AKURATNEWS – Sebanyak kasus korupsi yang melibatkan ring satu kekuasaan. Hingga yang terakhir Menteri Sosial yang terjerat kejadian Korupsi Bansos COVID-19 membuat serbuan perombakan kabinet kembali menguat.

Amanah Perisai Nusantara mengingatkan Presiden Joko Widodo (Jokowi) buat mengambil langkah-langkah strategis dan taktis serta ketegasan dalam menangani peristiwa korupsi yang dilakukan para pembantunya.

Ketua Umum Benar Perisai Nusantara Ahmad Ahyar mengucapkan, popularitas Kabinet Indonesia Maju di periode kedua Presiden Joko Widodo telah rusak setelah ditangkapnya kandidat PDI Perjuangan tersebut.

“Masyarakat acapkali menyaksikan visi urusan Presiden terkadang tidak diimplementasikan dengan maksimal oleh para pembantunya, terutama para menteri yang minim “sense of social and politics”-nya” ujar Ahyar, Minggu 6 Desember 2020.

“Kami juga meminta agar Presiden Jokowi untuk lekas melakukan reshuffle Kabinet Indonesia Maju” katanya.

Ahyar memperhitungkan tidak ada alasan lagi bagi Jokowi untuk tidak melakukan penataan didalam kabinetnya. Menurutnya pemerintahan Jokowi di tahun pertama pada masa kedua ini dinilai sangat buruk dibandingkan periode sebelumnya.

“Menteri-menteri ini hanya memberikan pikulan, untuk apa juga dipertahankan? ” tegasnya.

Terakhir secara kasus yang menjerat menteri sosial Juliari Batubara, ini merupakan salah satu contoh dari sekian menteri dengan merusak citra baik Jokowi pada mata rakyat.

“Kasus tertangkapnya menteri sosial juga bisa simpulkan bahwa Presiden tidak didengar oleh pembantunya sendiri, ” pungkasnya.
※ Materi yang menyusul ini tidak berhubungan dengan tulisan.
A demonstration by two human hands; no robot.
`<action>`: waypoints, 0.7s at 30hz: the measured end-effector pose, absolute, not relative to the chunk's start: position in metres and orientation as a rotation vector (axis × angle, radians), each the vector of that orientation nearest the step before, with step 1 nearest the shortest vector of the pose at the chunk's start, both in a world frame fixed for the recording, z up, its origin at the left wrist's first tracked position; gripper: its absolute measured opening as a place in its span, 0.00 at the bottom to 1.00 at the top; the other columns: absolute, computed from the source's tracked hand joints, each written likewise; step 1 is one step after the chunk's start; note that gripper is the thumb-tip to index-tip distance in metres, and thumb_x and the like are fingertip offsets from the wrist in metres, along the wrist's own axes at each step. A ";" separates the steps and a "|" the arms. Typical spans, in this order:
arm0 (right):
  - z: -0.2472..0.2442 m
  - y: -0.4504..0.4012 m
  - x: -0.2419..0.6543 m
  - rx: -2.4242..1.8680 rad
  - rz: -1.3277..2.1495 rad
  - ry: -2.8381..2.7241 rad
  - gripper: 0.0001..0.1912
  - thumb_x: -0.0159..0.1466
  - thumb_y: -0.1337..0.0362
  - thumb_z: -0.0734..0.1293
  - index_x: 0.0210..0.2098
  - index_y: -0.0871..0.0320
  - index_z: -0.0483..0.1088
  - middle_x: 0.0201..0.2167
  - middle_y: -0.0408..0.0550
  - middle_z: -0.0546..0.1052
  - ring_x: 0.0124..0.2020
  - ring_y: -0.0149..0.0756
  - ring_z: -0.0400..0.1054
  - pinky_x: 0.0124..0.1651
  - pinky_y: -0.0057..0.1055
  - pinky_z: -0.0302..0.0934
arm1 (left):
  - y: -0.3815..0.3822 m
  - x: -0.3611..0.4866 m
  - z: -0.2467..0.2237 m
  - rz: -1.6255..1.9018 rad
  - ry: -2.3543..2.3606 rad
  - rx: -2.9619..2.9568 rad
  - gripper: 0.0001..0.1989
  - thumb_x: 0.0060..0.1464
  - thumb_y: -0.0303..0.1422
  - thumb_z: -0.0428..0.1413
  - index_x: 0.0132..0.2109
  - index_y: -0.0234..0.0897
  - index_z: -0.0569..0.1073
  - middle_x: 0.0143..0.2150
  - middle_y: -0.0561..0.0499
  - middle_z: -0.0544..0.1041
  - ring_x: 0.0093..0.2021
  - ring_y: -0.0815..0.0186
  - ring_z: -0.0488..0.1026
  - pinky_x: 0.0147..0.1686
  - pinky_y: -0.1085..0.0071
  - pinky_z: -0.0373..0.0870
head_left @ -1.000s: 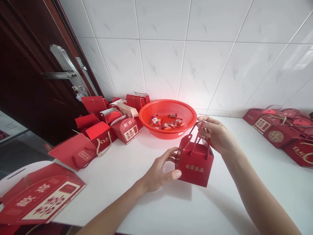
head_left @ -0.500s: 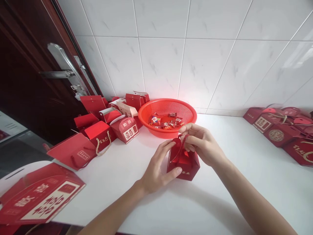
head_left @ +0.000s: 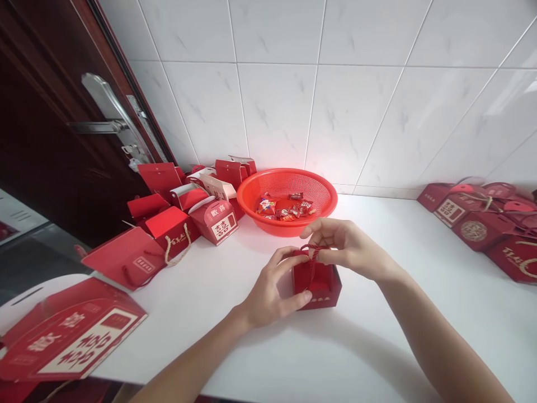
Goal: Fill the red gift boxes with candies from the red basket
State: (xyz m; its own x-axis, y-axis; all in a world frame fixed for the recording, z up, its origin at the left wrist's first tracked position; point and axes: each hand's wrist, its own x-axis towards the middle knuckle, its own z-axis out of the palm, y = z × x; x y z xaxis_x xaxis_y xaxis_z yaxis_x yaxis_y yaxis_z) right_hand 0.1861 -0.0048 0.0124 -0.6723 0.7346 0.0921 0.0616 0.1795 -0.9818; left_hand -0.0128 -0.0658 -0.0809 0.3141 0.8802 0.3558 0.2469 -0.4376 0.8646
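Observation:
In front of me on the white table stands a small red gift box (head_left: 321, 291) with gold lettering and a twisted red cord handle (head_left: 312, 267). My left hand (head_left: 279, 285) grips the box's left side, thumb on the front face and fingers behind. Over the top, my right hand (head_left: 342, 246) has its fingers curled and pinches the cord handle near its upper loop. The fingertips partly hide the box's top. Just behind sits a red plastic basket (head_left: 289, 226) with several wrapped candies (head_left: 293, 211) in it.
Several red boxes (head_left: 213, 221), some with open lids, cluster left of the basket. A larger red box (head_left: 79, 336) is at the near-left edge. More red boxes (head_left: 474, 229) are grouped at the right. A tiled wall (head_left: 272, 112) backs the table (head_left: 377, 358); a dark door (head_left: 50, 101) is left.
The box has turned slightly, its front now facing me more squarely. My right hand has shifted a little to the right, and the cord loop has drooped lower.

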 end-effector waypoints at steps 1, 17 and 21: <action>0.013 -0.005 0.187 -0.760 1.452 -1.945 0.13 0.56 0.72 0.68 0.41 0.57 0.72 0.29 0.42 0.76 0.31 0.33 0.71 0.36 0.30 0.66 | -0.066 -0.013 -0.081 1.122 1.018 1.868 0.27 0.54 0.37 0.64 0.61 0.45 0.72 0.61 0.44 0.65 0.64 0.51 0.65 0.63 0.55 0.67; 0.019 -0.005 0.195 -0.930 1.342 -2.177 0.11 0.61 0.66 0.68 0.43 0.58 0.75 0.29 0.44 0.78 0.32 0.35 0.72 0.41 0.35 0.68 | -0.064 -0.011 -0.083 1.127 1.071 1.806 0.32 0.50 0.44 0.68 0.61 0.48 0.70 0.60 0.45 0.64 0.62 0.51 0.67 0.61 0.52 0.69; 0.016 -0.005 0.190 -0.876 1.492 -2.141 0.12 0.60 0.67 0.69 0.44 0.59 0.75 0.29 0.44 0.77 0.30 0.33 0.70 0.33 0.29 0.64 | -0.064 -0.013 -0.081 1.097 0.990 1.810 0.34 0.50 0.42 0.68 0.63 0.48 0.69 0.65 0.44 0.63 0.66 0.47 0.63 0.65 0.49 0.65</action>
State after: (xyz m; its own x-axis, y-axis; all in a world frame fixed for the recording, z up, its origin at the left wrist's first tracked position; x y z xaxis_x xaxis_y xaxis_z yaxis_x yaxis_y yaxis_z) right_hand 0.1900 -0.0050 0.0165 -0.7307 0.6817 -0.0372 0.2709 0.2395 -0.9323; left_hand -0.0131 -0.0638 -0.0812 0.3225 0.8943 0.3102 0.2173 -0.3889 0.8953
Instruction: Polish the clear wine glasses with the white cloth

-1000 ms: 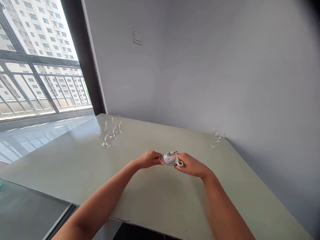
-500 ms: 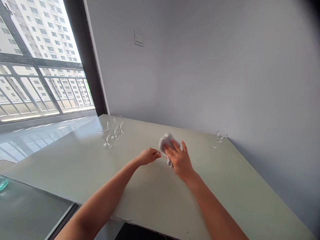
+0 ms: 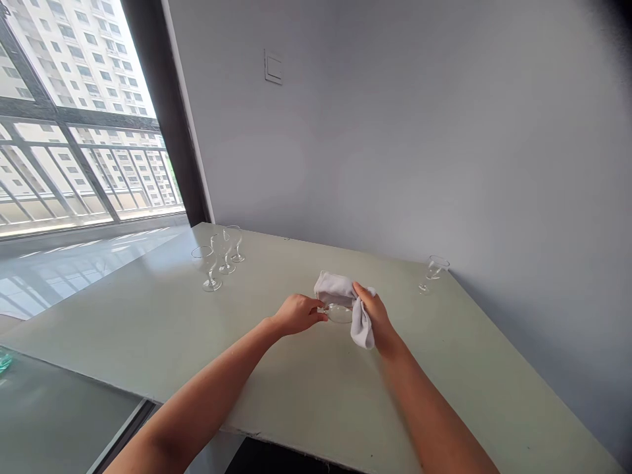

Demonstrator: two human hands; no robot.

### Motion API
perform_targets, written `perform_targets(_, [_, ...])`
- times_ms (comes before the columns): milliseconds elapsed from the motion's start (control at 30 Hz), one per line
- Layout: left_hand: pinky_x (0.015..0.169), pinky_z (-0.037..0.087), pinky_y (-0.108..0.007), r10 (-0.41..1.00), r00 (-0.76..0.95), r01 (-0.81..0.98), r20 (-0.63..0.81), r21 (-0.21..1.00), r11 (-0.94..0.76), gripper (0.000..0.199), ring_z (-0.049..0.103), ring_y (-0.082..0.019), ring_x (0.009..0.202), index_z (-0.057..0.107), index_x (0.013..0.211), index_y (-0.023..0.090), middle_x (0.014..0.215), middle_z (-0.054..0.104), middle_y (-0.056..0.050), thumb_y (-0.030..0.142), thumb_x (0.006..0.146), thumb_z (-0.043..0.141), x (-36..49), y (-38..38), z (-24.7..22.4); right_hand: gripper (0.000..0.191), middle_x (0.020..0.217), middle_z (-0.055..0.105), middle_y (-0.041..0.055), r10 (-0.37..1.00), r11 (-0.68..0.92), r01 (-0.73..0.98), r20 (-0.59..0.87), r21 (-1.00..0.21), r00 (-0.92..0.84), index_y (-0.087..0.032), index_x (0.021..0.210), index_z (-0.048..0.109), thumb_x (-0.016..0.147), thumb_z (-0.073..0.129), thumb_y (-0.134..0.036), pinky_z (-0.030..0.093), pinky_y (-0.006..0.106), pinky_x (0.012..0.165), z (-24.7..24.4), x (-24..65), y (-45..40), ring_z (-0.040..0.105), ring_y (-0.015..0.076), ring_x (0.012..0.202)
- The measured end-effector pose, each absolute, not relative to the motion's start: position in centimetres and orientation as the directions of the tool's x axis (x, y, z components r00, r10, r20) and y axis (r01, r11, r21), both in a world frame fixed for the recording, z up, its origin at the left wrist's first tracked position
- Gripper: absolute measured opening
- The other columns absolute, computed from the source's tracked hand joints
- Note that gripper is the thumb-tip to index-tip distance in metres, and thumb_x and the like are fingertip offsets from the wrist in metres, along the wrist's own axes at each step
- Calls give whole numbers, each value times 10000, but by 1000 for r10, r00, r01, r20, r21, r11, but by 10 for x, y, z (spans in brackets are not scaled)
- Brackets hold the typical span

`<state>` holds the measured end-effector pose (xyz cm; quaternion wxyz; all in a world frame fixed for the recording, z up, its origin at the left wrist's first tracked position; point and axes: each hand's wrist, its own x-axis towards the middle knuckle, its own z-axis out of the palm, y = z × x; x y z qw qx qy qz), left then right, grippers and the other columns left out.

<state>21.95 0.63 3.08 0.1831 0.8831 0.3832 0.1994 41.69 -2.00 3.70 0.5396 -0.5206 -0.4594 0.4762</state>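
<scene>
A clear stemmed glass (image 3: 340,314) lies sideways between my hands, its bowl toward the right. My left hand (image 3: 299,314) pinches it at the stem end. In my right hand (image 3: 378,319) is a white cloth (image 3: 336,286), which drapes behind the bowl and hangs down at its right side. The cloth covers part of the glass, and my right fingers are mostly hidden behind it.
Three stemmed glasses stand at the back left of the pale table (image 3: 276,408), the nearest one (image 3: 211,284) in front. Another glass (image 3: 437,266) is by the wall at the back right. A green glass object (image 3: 4,361) shows at the far left edge.
My right hand has turned and moved slightly right and down, and the cloth has opened out. More of the glass bowl now shows. My left hand has shifted a little to the right.
</scene>
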Motion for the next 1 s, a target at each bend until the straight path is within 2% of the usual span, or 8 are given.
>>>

Sebelumnya, Presiden Joko Widodo mengatakan menghormati proses dasar yang tengah berjalan di KPK terkait penetapan Menteri Sosial Juliari P Batubara sebagai tersangka. Situasi tersebut disampaikannya di Istana Kepresidenan Bogor, 6 Desember 2020.

“Kita hormati proses kaidah yang tengah berjalan di KPK dan perlu juga saya sampaikan bahwa saya sudah ingatkan semenjak awal kepada para menteri Kabinet Indonesia Maju: Jangan korupsi! ” kata Presiden Jokowi.

Presiden juga menegaskan bahwa pejabat negara seharusnya menciptakan sistem dengan menutup celah terjadinya korupsi cantik untuk APBN maupun APBD daerah, kabupaten, dan kota.

“Itu uang rakyat, apalagi ini terkait dengan bansos, bantuan baik dalam rangka penanganan covid & pemulihan ekonomi nasional. Bansos itu sangat dibutuhkan untuk rakyat, ” tegas Presiden.

Pemimpin juga menegaskan tidak akan melindungi yang terlibat korupsi dan pemerintah akan terus konsisten mendukung upaya pencegahan dan pemberantasan korupsi.

“Saya tidak akan menyembunyikan yang terlibat korupsi dan kita semuanya percaya KPK bekerja dengan transparan, secara terbuka, bekerja dengan baik, profesional, ” ucap Pemimpin.

Terkait dengan pemangku Menteri Sosial, Presiden Jokowi melahirkan dirinya akan menunjuk Menteri Pemimpin Pembangunan Manusia dan Kebudayaan Muhadjir Effendy untuk melaksanakan tugas Menteri Sosial.